If I ask my mother, on the telephone, how my father is, she often lowers her voice to answer. She often says she is worried about him. She has been worried for years. She is always worried about some recent or new behavior of his. She does not seem to realize that this behavior is not always recent or new, or that she is always worried about something. Sometimes she is worried because he is depressed. For a while she was worried because he so often became hysterically angry. Not long ago she said he seemed to take an unnatural interest in their Scrabble games. After that she said he was losing his memory, did not remember incidents from their life together, kept referring to one family member by the name of another, and sometimes did not recognize a name at all.

He had to stay in a rehabilitation hospital for a while after his last fall, to have some physical therapy. To my mother's astonishment, he did not mind playing catch with the other patients in the physical therapy group, or tossing a beanbag in a contest. She said this was not like him: she wondered if he was regressing to a childish state. She suspected that he had enjoyed the attention there, and the food. Since his return home, she told me, he had not been eating very well. She was upset because he did not seem to like her cooking anymore. On the other hand he did finish a piece of writing he was working on.

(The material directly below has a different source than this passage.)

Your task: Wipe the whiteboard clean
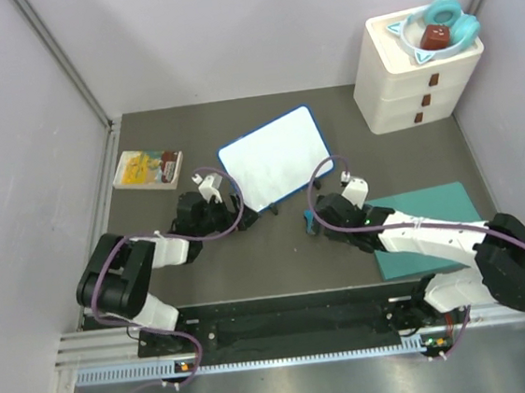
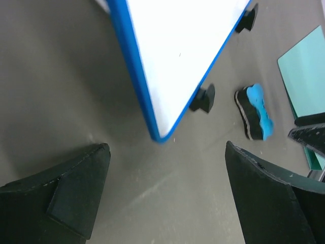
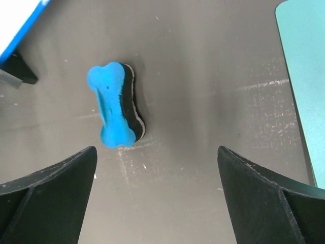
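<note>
The whiteboard [image 1: 275,158], white with a thin blue rim, stands on small black feet [image 2: 203,98] at the table's middle; no marks show on its face. Its near corner shows in the left wrist view [image 2: 172,56] and the right wrist view [image 3: 15,18]. A blue bone-shaped eraser [image 3: 116,104] with a black felt side lies on its edge on the table, right of the board [image 2: 256,112]. My left gripper [image 2: 167,193] is open and empty just short of the board's near corner [image 1: 236,210]. My right gripper [image 3: 157,198] is open and empty, just behind the eraser [image 1: 317,221].
A teal mat [image 1: 425,226] lies under my right arm at the right. A white drawer unit [image 1: 414,77] with a teal item and a red-brown block on top stands at the back right. A yellow snack pack [image 1: 147,169] lies at the left.
</note>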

A year ago, when my mother herself was in the hospital with a serious illness, he and I went out to look for a restaurant where we could have supper before going back to sit with my mother. It was a cold, windy night in May. We were downtown in the city, in a neighborhood of hospitals, tall well-lighted buildings all around us. There were walkways over our heads, and underground garages opening on all sides, but no restaurants that I could see. Stores were closed, not many cars went by on the streets and almost no people walked on the sidewalk. My father was unsteady on his feet and I was watching for every curb and uneven piece of pavement. He was determined to find a restaurant where he could have an alcoholic drink. At last, we entered a passageway in one of the tall buildings, walking into what looked from the outside to be a deserted mall. Going down an empty corridor and past some empty store windows and up some steps, we found a restaurant with a bar and an amount of good cheer and number of lively customers surprising after the empty streets outside. We sat down at a table and talked a little, but my father's mind was on his drink and he kept looking for the waiter, who was too busy to come to our table. I was thinking that this dinner was likely to be the last one I would have in a restaurant with my father, and certainly the least festive.